Miret, amigo y maestro

"De él aprendí a amar más a Dios y amar más a los hombres"

De él aprendí que en el diálogo, no en la imposición, reside el valor de las opiniones y la fuerza de las creencias

Padre Ángel García, presidente y fundador de Mensajeros de la Paz.-No puedo, ni quiero, hablar ahora sobre si Enrique Miret Magdalena fue o no un gran teólogo. Recibo con profunda tristeza la noticia de su fallecimiento en El Líbano, celebrando el Día de la Hispanidad con las tropas españolas. En este momento sólo puedo, y quiero, decir que de él aprendí a amar más a Dios y a amar más a los hombres.

De él aprendí el respeto a otros credos y confesiones, a entender que nuestra Fe, siendo la verdadera, no era la única. De él aprendí que en el diálogo, no en la imposición, reside el valor de las opiniones y la fuerza de las creencias.

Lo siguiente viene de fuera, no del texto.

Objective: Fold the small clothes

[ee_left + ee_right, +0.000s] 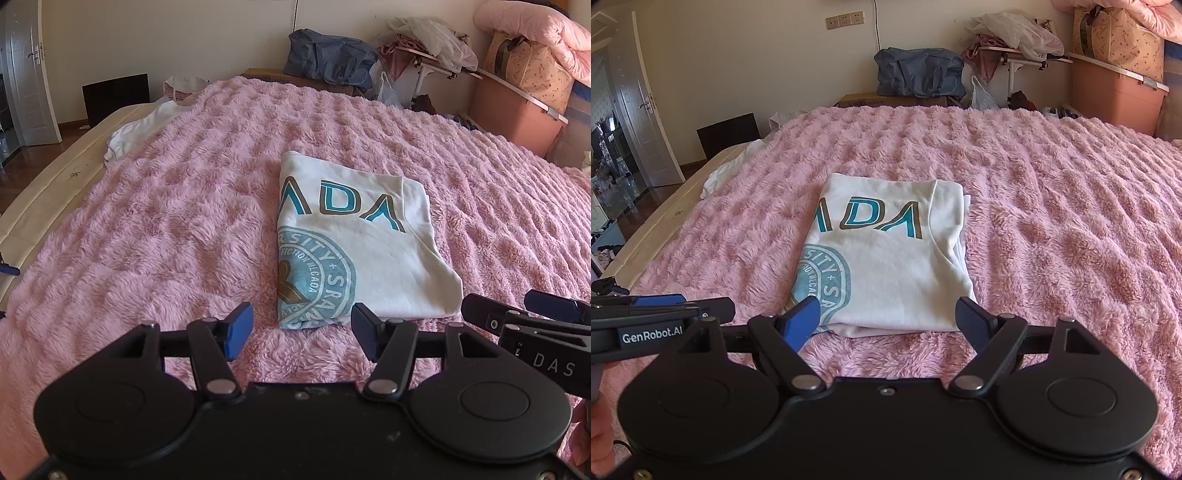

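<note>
A folded white T-shirt point(354, 243) with a teal and brown print is seen lying flat on the pink plush blanket point(166, 221) that covers the bed, roughly mid-bed, as a compact rectangle with large letters across the top and a round teal seal on its left part. The left gripper point(302, 332) is held just short of the shirt's near edge, jaws spread and nothing between them; blanket and the shirt's near left corner are seen through the gap. The right gripper point(886, 321) is likewise released, jaws spread wide with the shirt's near edge framed between them, pads not pressing on the fabric. Whether either gripper's fingertips touch the blanket cannot be told. The two grippers are side by side, each visible at the edge of the other's view. A second white garment point(136, 129) is seen bunched at the far left edge of the bed, well apart from the folded shirt. Beyond the bed, against the wall, a blue-grey bag point(919, 72) is set on cardboard boxes, with a pink storage box point(1115, 96) to its right. A bit of the person's hand point(600, 435) is visible at the lower left of the right wrist view.
</note>
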Action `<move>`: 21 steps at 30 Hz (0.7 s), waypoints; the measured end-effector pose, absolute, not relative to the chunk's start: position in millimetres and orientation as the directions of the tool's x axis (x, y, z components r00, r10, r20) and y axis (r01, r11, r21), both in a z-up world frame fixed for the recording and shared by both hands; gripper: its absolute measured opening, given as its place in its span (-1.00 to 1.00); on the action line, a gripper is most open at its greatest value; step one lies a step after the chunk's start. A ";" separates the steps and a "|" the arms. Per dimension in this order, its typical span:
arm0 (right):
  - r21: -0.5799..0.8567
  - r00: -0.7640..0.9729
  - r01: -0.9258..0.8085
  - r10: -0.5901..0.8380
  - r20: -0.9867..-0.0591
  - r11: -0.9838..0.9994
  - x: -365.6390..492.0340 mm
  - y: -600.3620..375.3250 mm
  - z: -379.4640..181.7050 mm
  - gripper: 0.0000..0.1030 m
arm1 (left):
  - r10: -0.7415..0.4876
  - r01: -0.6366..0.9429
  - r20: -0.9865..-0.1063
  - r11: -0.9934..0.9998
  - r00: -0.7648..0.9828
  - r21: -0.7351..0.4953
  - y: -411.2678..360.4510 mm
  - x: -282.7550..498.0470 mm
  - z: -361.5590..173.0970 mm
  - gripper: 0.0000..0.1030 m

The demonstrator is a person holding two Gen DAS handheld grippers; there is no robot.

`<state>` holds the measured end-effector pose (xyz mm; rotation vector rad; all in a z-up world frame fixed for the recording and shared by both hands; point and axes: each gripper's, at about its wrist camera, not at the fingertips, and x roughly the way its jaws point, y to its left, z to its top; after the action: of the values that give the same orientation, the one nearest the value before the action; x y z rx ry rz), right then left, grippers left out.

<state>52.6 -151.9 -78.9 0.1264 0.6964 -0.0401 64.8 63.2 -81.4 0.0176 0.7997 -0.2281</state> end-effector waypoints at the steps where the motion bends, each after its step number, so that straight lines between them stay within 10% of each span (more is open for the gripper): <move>1: 0.102 0.766 0.079 0.005 -0.643 0.992 52.7 -151.6 -79.1 0.58 | -0.194 0.211 -0.714 0.975 0.673 -0.067 62.5 65.2 -81.9 0.21; 21: 0.096 0.738 0.088 0.000 -0.675 0.992 60.2 -150.6 -93.7 0.59 | -0.162 0.194 -0.729 0.980 0.665 -0.041 59.6 75.0 -90.3 0.21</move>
<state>60.2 -150.6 -93.7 0.1239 0.7403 -0.0483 75.0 59.6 -90.3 0.0415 0.8190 -0.2014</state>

Yo, y muchos otros, aprendimos de lo divino -sin olvidarnos de lo humano- leyéndole en las paginas de Triunfo. Estoy seguro que casi todos los que hoy son obispos seguían sus artículos, al igual que lo hacía la gente de izquierdas, y tantos otros que en esos años tenían muy a gala no pisar las iglesias.

Miret Magdalena, desde la más exacta sencillez, supo ganarse el respeto de unos y otros, y con humildad absoluta aceptó las críticas, a veces crueles, de quienes más debieran haberle defendido. Aunque no todos, algunos obispos, como Don Gabino Díaz Merchán, aún siendo Presidente de la Conferencia Episcopal, le otorgó la confianza y el cariño de un amigo.

Recuerdo la primera vez que me invitó a comer a su casa. Yo pensaba que un teólogo debía ser un hombre solitario rodeado de libros. Efectivamente, me enseñó una extensísima y maravillosa colección de catecismos, pero de repente me vi en un comedor de una familia intensa e inmensa y con una esposa, Isabel, a la que dedicaba un amor exquisito. Eso fue hace muchos años. La última vez que compartí su mesa, hace muy poco tiempo, me emocionó ver como los suyos le atendían; con la ternura que se da a un niño y con el respeto que se debe a un patriarca.

Entre uno y otro almuerzo, he tenido la fortuna de haber vivido mucho con Miret Magdalena. Con él visité numerosos hogares de niños y residencias de mayores de Mensajeros de la Paz. En sus visitas siempre era cercano, con su voz dulce, infundía confianza en todos; sabía ganarse amigos.

Cuando un maestro, cuando un amigo, nos deja siempre se lleva algo nuestro con él, pero Enrique Miret Magdalena nos ha dejado mucho: el amor de un hombre bueno, la riqueza de un hombre sabio, y la certeza de un teólogo en que la muerte no es el final.